LUCHA DE CLASES, NADA MENOS

LUCHA DE CLASES, NADA MENOS

Damaris Izaguirre

La democracia burguesa del capitalismo, ha reducido el poder del pueblo, a la “libertad” de elegir candidatos del seno de la élite dominante, para que representen los intereses del régimen, a lo que la unidad popular debe oponerse y deconstruir, para dar origen a una verdadera democracia.

El Estallido Social de 2021 surgió de la indignación de millones colombianos que se cansaron de ver que discurrían los gobernantes -entiéndase como administradores de los Bienes colectivos-, pero las cosas para Los Nadie y los excluidos seguían igual o peor; este disentir se trasformó en fuerza electoral dando origen al primer Gobierno de corte progresista.

Más que una lucha de ideologías y partidos, ante el avasallamiento del imperialismo contra la gente de a pie, Colombia hoy más que nunca afronta una lucha de clases, que desde luego es disímil, porque la burguesía tiene los medios de producción y de comunicación y los emplean para sostener el statu quo que tanto los beneficia, pero aun así, la lucha mancomunada de ‘los de abajo’, ha hecho mella en el sistema generando pequeñas grietas hacia un norte de cambio.

La lucha contra el castro-chavismo, la seguridad democrática, que deja ir los ciudadanos a sus fincas, -más del 50% que vota no tiene casa mucho menos finca-, el fortalecimiento del empresariado para que resurja el empleo, -el desempleo durante la era Uribe-Duque se sostuvo por encima de los dos dígitos y con márgenes superiores a los que ha sostenido el Gobierno actual; son los principales argumentos del discurso de la derecha y los partidos afines al régimen, para retomar el poder ejecutivo en 2026, sin embargo, estas y otras falacias de tanto repetirse y contrastarse duramente contra la realidad, se desgastaron y se convirtieron en discurso vano en que ‘los de abajo’ no creen.

Los resultados electorales del pasado domingo, dejaron varias conclusiones que vislumbran un cambio ligado a una conciencia de clase; varios de los candidatos que hicieron campaña con postulados de cambio y en favor de ‘los de abajo’ y una vez en el cargo se le torcieron a los intereses populares, fueron castigados con el voto, los casos más sonados son Miguel Polo Polo, Angélica Lozano, Jorge Enrique Robledo, Katherine Miranda, entre otros, en este mismo el camaleón político de Roy Barreras pese a su disfraz de progresista obtuvo una baja votación.

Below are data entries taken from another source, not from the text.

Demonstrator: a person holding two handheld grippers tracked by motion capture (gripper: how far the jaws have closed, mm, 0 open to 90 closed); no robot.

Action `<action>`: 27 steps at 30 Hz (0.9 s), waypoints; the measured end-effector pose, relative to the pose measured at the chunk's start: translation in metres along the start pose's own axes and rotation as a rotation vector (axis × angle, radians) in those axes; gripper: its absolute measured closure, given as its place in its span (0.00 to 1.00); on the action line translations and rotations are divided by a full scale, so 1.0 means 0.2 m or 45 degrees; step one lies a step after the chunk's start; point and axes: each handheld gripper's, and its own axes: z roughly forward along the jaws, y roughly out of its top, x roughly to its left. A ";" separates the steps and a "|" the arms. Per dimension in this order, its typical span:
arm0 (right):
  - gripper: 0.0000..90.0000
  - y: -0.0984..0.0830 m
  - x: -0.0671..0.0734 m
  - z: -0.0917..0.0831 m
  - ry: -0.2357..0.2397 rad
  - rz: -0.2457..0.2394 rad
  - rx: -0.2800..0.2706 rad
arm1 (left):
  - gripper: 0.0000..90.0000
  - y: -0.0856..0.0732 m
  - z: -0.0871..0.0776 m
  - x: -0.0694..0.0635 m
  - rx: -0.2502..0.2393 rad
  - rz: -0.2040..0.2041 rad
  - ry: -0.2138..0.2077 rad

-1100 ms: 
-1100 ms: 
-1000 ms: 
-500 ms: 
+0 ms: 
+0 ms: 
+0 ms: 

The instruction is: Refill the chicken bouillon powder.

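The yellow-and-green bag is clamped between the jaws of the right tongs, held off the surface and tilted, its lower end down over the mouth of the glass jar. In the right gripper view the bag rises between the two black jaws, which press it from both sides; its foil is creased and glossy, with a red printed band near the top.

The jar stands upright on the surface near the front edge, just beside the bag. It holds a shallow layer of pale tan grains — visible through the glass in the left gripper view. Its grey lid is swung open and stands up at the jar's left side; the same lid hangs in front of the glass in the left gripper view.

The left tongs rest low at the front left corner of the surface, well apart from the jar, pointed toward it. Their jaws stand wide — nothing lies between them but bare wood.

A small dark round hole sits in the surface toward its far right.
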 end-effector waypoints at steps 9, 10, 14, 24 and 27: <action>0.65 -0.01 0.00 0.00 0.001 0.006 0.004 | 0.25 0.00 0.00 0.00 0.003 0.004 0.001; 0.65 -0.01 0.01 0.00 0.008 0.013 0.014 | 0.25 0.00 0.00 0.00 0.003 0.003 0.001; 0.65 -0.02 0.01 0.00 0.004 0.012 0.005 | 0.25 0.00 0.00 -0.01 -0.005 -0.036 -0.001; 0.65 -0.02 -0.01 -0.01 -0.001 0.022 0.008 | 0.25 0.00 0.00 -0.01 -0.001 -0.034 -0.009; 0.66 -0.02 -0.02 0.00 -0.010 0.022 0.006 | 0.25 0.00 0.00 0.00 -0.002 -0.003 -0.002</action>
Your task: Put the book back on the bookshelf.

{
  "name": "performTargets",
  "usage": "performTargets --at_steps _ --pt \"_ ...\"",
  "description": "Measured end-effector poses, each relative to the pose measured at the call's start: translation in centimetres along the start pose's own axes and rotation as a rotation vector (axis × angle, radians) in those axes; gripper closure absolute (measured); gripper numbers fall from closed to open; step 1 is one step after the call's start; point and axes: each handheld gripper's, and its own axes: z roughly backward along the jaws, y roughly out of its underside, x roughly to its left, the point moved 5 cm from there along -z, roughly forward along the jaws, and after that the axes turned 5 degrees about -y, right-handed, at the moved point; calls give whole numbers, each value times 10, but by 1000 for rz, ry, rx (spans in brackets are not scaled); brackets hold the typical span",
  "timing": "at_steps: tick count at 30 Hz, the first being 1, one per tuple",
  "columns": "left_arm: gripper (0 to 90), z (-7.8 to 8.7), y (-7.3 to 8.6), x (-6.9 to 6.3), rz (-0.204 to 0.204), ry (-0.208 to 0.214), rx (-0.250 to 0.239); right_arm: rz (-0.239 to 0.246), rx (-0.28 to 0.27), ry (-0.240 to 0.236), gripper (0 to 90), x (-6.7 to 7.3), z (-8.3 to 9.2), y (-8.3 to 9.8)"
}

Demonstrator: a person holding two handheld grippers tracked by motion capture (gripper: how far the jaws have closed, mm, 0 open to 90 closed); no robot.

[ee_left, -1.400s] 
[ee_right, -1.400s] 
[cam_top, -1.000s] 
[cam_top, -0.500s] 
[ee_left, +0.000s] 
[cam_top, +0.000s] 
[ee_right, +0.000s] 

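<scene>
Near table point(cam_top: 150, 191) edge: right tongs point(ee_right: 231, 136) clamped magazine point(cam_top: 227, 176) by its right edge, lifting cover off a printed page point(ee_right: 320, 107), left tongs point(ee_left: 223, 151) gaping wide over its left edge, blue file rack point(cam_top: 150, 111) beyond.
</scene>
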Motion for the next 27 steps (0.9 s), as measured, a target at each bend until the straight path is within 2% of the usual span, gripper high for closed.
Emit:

Los candidatos afines al progresismo tanto en Cámara y como en Senado tuvieron una buena votación, convirtiéndose en una opción política viable y acorde a los cambios que exigió el Estallido Social de 2021. Todo esto dilucida que a ‘los de abajo’ se nos cayó ‘la venda de los ojos’ y aunque aún continua una correlación de fuerzas con favorecimiento al régimen, se avizora una tendencia al cambio.

Las transformaciones estructurales que exigió el Estallido Social de 2021 no se pueden dejar a la deriva, son mandatos populares que deben cumplirse con o sin apoyo de los Gobiernos; es evidente que este y cualquier Gobierno que no haga una ruptura radical con el régimen y el Tío Sam, es incapaz de defender el interés popular y solo paliará algunos estragos del neoliberalismo, para seguir sosteniendo el statu quo.

El cambio no puede ser retórico, debe ser tangible y estructural, y como ello significa ir en contra de las disposiciones del Tío Sam, este, por incipiente que sea, no vendrá de manos ni de este ni de ningún Gobierno que este subordinado al Tío Sam; por esto, es vigente la consigna de que ‘solo el pueblo salva al pueblo’, por lo tanto, la unidad popular y la lucha determinada de los excluidos debe cualificarse y proseguir, porque es la única de lograr transformaciones estructurales; solo de manos de la lucha popular vendrán los cambios y las transformaciones de fondo, que durante décadas le han sido negadas a Los Nadie.